Besides, CAS requires a specific account name to be used when recording double entries. For example, for the two sub-accounts under lease liabilities, one is called future lease payables (the undiscounted outstanding rental payment), and another one is called the unrecognized financing charges (the difference between the outstanding rental payment and its present value). There are no such requirements under IFRS.

How to bridge the differences between CAS and IFRS?

When designing the COA mapping for a specific entity, the accountant in charge of the conversion should pay attention to transactions where accounting treatments under CAS and IFRS are different. The conversion can be divided into two phases. The first phase is more about difference analysis and preparation, while the second phase is about the implementation.

Phase one

Once the decision for conversion is taken up, the first step is to identify the differences between the CAS and IFRS, to confirm the accounting policy and accounting mapping of the headquarters and the Chinese subsidiary, and to identify the data gaps.

This phase is crucial to the development of a structured conversion plan that covers the major issues and obstacles.

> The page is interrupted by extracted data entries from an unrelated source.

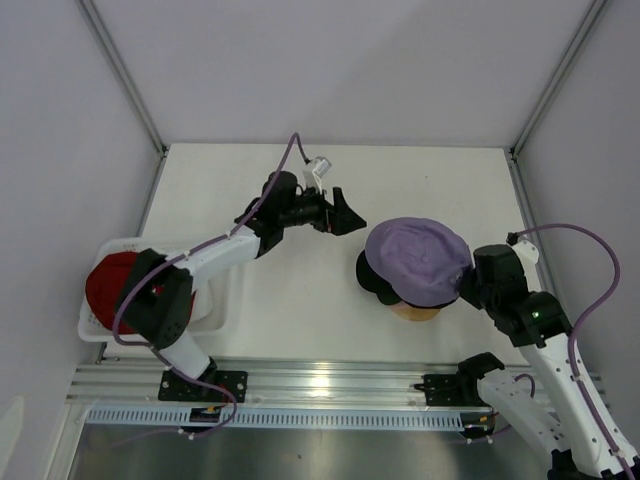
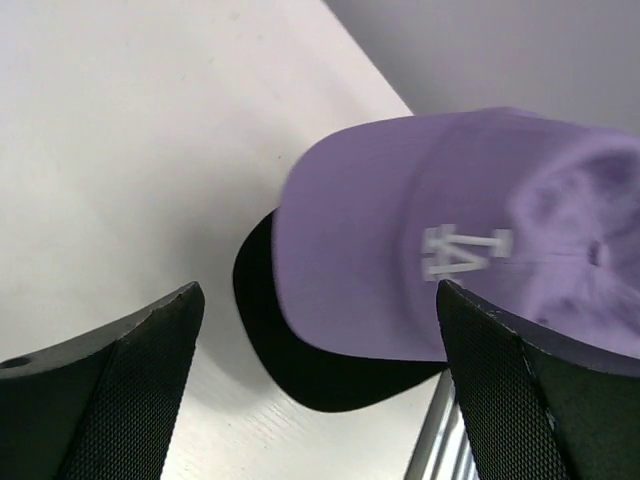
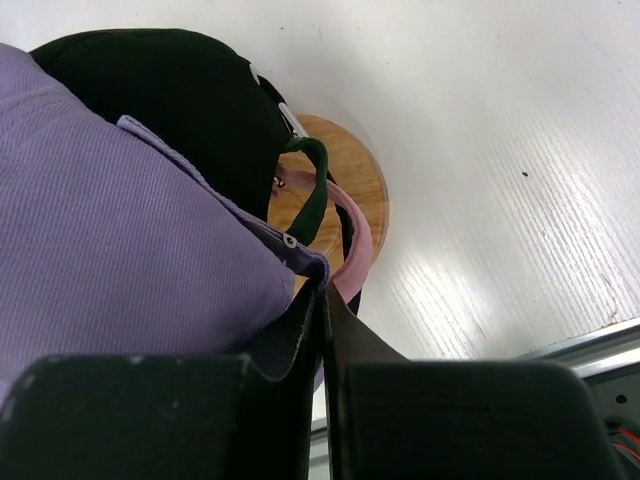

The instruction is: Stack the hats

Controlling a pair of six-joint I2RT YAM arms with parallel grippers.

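Two sites: lavender cap (image 1: 418,258) topmost on the wooden stand (image 1: 415,312), red cap (image 1: 108,285) in the basket (image 1: 226,300).
Left gripper (image 1: 354,214) spread wide, empty, just left of the lavender brim; right gripper (image 3: 322,330) pinching that cap's rear hem. Red cap beside the left base, nearest the left arm.

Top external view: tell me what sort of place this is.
Likely a robot lab test cell: a white table walled by plain panels, two arms bolted to an aluminium rail, and a lavender cap as prop.
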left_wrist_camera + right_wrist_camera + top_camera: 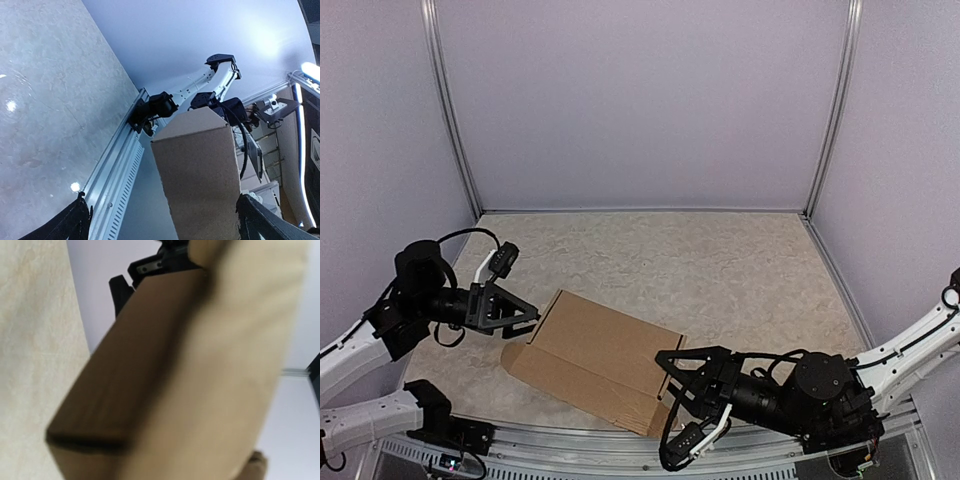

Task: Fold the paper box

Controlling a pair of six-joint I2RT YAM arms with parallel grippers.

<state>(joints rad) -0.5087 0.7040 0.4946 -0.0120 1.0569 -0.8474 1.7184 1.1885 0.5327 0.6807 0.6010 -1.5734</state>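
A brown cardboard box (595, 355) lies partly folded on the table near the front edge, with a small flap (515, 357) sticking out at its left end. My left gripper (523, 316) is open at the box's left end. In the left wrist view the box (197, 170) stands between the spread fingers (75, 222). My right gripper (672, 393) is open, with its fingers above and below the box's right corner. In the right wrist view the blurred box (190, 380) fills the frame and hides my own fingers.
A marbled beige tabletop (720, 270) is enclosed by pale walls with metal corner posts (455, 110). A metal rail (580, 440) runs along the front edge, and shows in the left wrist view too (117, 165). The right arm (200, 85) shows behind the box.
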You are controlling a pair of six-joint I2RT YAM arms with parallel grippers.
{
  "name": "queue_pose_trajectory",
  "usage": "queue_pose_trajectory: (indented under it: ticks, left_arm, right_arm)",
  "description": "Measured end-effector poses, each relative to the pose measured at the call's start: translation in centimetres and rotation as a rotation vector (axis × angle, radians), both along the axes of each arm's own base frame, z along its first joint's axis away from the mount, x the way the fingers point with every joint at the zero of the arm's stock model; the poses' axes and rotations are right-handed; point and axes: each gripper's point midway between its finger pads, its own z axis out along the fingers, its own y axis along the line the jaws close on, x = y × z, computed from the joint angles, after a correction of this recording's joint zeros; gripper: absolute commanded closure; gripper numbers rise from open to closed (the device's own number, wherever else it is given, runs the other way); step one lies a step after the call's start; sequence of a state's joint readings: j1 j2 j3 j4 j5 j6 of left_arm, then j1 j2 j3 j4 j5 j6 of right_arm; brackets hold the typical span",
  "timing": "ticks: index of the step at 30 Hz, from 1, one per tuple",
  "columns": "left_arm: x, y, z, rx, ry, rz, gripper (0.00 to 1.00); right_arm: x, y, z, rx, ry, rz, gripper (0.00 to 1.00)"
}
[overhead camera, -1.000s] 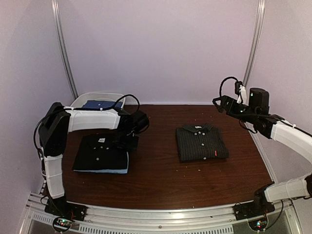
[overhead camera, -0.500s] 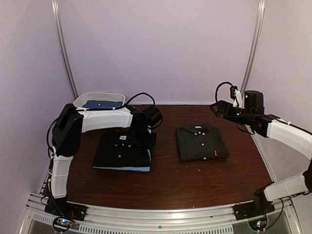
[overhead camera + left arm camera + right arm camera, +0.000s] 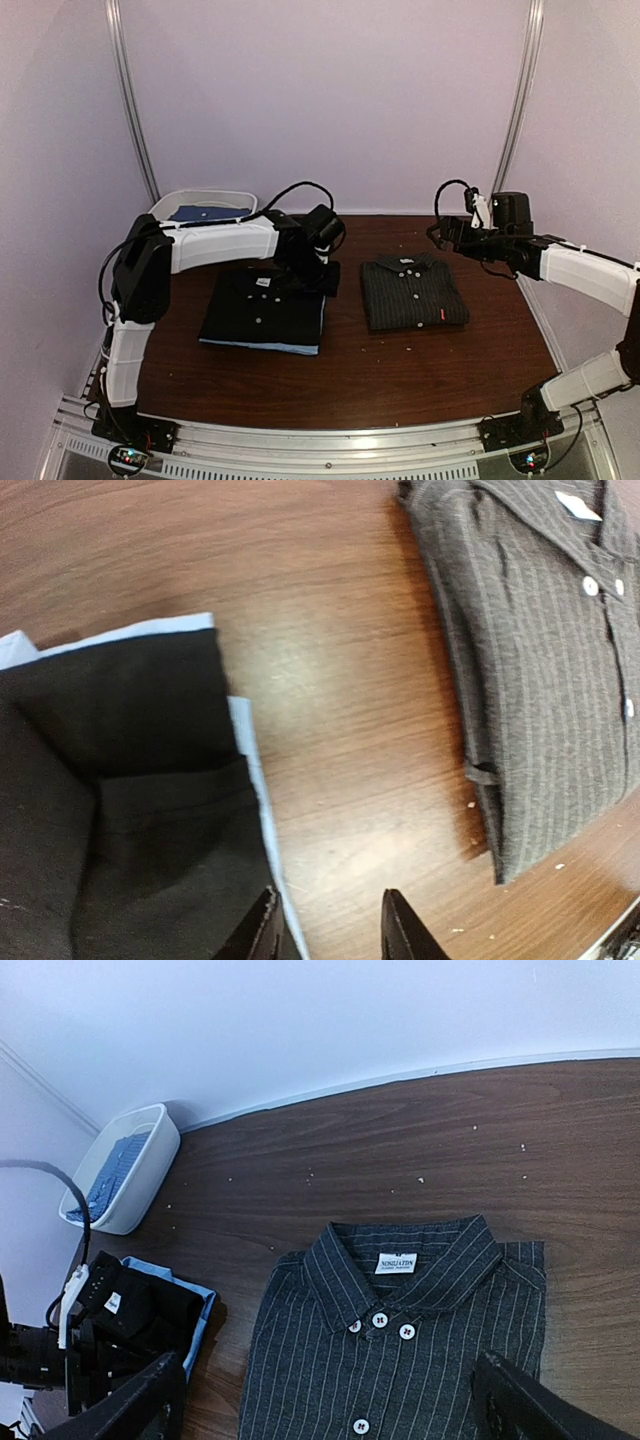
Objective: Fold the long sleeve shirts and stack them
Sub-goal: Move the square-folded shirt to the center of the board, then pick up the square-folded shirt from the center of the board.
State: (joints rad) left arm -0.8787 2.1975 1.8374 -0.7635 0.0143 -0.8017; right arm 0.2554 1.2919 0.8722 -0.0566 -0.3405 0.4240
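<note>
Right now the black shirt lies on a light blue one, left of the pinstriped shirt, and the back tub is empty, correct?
The tub is not empty: the top view shows a blue shirt in it. The black shirt does lie on the light blue one, left of the pinstriped shirt.

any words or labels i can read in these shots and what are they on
None can be read with certainty.
On the pinstripe shirt, the neck label: two printed lines, too blurred to read.
On the black shirt, the white collar tag: too small to read.
On the pinstripe shirt's side edge, the red tab: no letters can be made out.
</note>
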Motion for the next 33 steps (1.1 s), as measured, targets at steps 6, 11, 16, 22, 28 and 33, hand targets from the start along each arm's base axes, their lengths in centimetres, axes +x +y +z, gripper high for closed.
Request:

Phase one can be divided into the following steps:

  • Analyze the difference between CAS and IFRS in accounting treatment;
  • Analyze the difference in accounting policies and accounting estimates between the China subsidiary and headquarters;
  • Analyze the differences between CAS and IFRS on report format;
  • Analyze the difference between CAS and IFRS on disclosure requirements;
  • Make a list of differences; and
  • Calculate the variance and prepare to adjust entries to recognize different accounting treatments for transactions.

Phase two

Upon completion of the phase one assessment and having developed a list of differences for this specific conversion, the focus then shifts to the implementation phase. In phase two, related adjustments need to be quantified for the periods to be presented, and the financial statements under the new accounting standards will be generated. In practice, two sets of methods might be applied. Method 2 is recommended.

Method-1

  • Import the most detailed account balance table under CAS in the accounting software into Excel as the initial figures;
  • Post the adjusting entry to the corresponding account for the initial figures;
  • Generate the CAS-adjusted figures by integrating the initial figure with the adjusting entry;
  • Analyze the sub-ledger account of the headquarters under IFRS that are corresponding to the sub-ledger account under CAS;
  • Prepare reclassification adjustments for accounts;
  • Post the reclassification entries to the corresponding accounts of the CAS-adjusted figures;
  • Add CAS-adjusted figures and all reclassification entries to generate the final figures for sub-ledger accounts of headquarters under IFRS;
  • Generate IFRS financial statements by summarizing the sub-ledger accounts of IFRS;
  • If notes to statements are required, differences in the format of statements should be considered; and
  • Finally, recheck the difference list to ensure that all discrepancies have been accounted for and adjusted.

Method-2

  • Match sub-ledger accounts of the financial statements under CAS with headquarters’ sub-ledger accounts of the financial statements under IFRS;
  • Set up the formula link between sub-ledger accounts of the financial statements under CAS and the headquarters’ sub-ledger accounts of the financial statements under IFRS;
  • Post the adjusting entries to the corresponding sub-ledger accounts under CAS; and
  • Produce IFRS financial statements by summarizing the automatically generated sub-ledger accounts of IFRS.